Толпа, которую отделял от трибун эшафот, слышать весь этот диалог не могла. Однако, понимая, что происходит нечто из ряда вон выходящее, люди изо всех сил подавались вперёд, норовя поймать хоть несколько звуков и даже прочитать говорящееся по губам. Теперь у стоявших в оцеплении гвардейцев появилось по-настоящему много работы.

Рамиро что-то шепнул начальнику своей личной охраны, одновременно сделав указательный жест в нашем направлении. Тот незамедлительно отдал приказ собственным подчинённым, и к нам устремилось несколько человек гвардейцев. Пара быстро сказанных слов — и конвоиры отступили. Гвардейцы же чрезвычайно вежливо предложили Винсенту проследовать за ними.

— Эти люди идут со мной, — властно сказал Винсент, будто именно он заказывал музыку на данном празднике жизни.

Впрочем, как знать, возможно, теперь так оно и было? Как-никак третий сын Густава Четвёртого, принц Монтарийский, мог себе позволить многое из того, что было недоступно Охотнику Винсенту Лоренсо.

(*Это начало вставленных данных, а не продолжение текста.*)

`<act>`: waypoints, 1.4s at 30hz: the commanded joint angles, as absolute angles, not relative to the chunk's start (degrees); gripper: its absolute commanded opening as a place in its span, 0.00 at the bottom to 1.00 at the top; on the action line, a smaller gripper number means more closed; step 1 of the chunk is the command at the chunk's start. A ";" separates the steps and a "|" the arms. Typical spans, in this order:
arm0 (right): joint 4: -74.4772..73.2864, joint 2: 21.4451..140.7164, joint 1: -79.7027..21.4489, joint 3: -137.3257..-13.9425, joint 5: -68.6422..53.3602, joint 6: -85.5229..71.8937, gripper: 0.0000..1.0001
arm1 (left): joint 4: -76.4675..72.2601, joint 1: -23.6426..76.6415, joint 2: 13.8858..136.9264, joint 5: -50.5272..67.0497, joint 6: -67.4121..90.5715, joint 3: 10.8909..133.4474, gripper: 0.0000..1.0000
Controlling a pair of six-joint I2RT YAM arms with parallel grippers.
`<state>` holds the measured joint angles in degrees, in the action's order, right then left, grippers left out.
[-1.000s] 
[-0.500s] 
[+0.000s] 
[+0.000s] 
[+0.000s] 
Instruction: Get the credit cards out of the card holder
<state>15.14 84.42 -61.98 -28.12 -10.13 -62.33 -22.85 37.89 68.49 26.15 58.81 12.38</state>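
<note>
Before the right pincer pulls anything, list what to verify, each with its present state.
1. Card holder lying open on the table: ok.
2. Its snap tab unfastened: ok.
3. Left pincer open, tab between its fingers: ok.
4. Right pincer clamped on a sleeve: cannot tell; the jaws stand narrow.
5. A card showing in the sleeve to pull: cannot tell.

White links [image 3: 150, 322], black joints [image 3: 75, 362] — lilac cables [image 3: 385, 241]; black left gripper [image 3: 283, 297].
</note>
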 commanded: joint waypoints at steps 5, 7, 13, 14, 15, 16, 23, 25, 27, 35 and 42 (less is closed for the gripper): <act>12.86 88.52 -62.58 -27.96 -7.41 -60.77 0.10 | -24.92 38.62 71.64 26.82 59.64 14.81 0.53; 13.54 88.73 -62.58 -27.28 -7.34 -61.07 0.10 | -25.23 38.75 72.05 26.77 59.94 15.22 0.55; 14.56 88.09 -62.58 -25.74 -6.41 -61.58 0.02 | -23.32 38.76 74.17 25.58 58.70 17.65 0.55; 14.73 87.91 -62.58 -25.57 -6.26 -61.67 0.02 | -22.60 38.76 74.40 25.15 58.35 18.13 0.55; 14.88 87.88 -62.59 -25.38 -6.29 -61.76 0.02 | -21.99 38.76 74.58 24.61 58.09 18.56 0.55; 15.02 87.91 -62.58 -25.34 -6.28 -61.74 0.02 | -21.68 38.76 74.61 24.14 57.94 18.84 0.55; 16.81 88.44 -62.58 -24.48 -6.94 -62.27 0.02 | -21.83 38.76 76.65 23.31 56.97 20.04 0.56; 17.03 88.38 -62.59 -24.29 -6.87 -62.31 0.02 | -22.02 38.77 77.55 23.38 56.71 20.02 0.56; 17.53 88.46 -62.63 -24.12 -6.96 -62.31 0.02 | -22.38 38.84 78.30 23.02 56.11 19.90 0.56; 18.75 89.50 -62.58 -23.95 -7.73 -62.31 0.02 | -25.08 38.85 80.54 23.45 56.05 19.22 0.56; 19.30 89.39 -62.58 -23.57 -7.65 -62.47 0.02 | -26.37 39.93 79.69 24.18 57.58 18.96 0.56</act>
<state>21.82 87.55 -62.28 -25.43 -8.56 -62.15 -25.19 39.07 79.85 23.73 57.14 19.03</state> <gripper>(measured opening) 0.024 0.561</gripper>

— Как пожелаете, — услужливо кивнул гвардеец, жестом приглашая нас с Диланом присоединиться к ним.

Однако Винсента и это окончательно не удовлетворило. Повернув голову влево, он принялся искать глазами Джен. Нашёл, обменялся с ней взглядом, после чего Привратница стала пробираться к нам. Гвардеец из оцепления сперва её остановил, но, следуя кивку одного из наших новых сопровождающих, пропустил. Диего Сторно кивнул ей и улыбнулся, а вот Эмерико остался стоять с открытым ртом. Не сомневаюсь, что Джен успела бросить менестрелю пару объяснительных слов, но в целом тот явно остался не в восторге.

Подарив палачу последнюю ослепительную улыбку, я покинула место казни вместе с остальными, сильно надеясь больше сюда никогда не возвращаться.

Мы обогнули трибуны и вышли на относительно тихую улицу, где уже стояла охрана монтарийского монарха и поджидала карета. Мы не успели остановиться, а из-за угла уже выехал ещё один экипаж. Густав Четвёртый, сопровождаемый несколькими телохранителями, присоединился к нам парой минут спустя. В течение нескольких секунд пристально разглядывал Винсента с довольно-таки мрачным выражением лица. Винсент глаз не отводил, встречая взгляд отца не менее хмуро.

— Ну, здравствуй, блудный сын! — произнёс, наконец, король.

На по-прежнему каменном лице появилась едва заметная усмешка. Шагнув к Винсенту, он заключил его в медвежьи объятия. Мы с остальными Охотниками облегчённо вздохнули. К своему удовлетворению я заметила, что Винсент на объятия отца ответил.

— Разговоры потом, — заявил Густав, выпустив сына. — Сейчас быстро в карету.

— Эти люди едут со мной, — тоном, не терпящим возражений, заявил Винсент.

Мы скромно потупили глазки.

— Едут, едут, куда они денутся, — небрежно отозвался монарх. — Родольфо! — обратился он к офицеру своей охраны. — Определи их в ту карету.

Нас вежливо, но настойчиво повели ко второму экипажу. Винсент попытался пойти вместе с нами, но король быстренько его остановил, повелительно кивнув на собственную карету.

— А, может, я всё-таки с ними? — обречённо протянул Винсент.

— Нет. Ты — со мной.

Густав тоже умел говорить тоном, не терпящим возражений. Винсент тоскливо проводил нас взглядом и шагнул в отцовскую карету, с таким выражением лица, будто там располагался компактный семейный эшафот.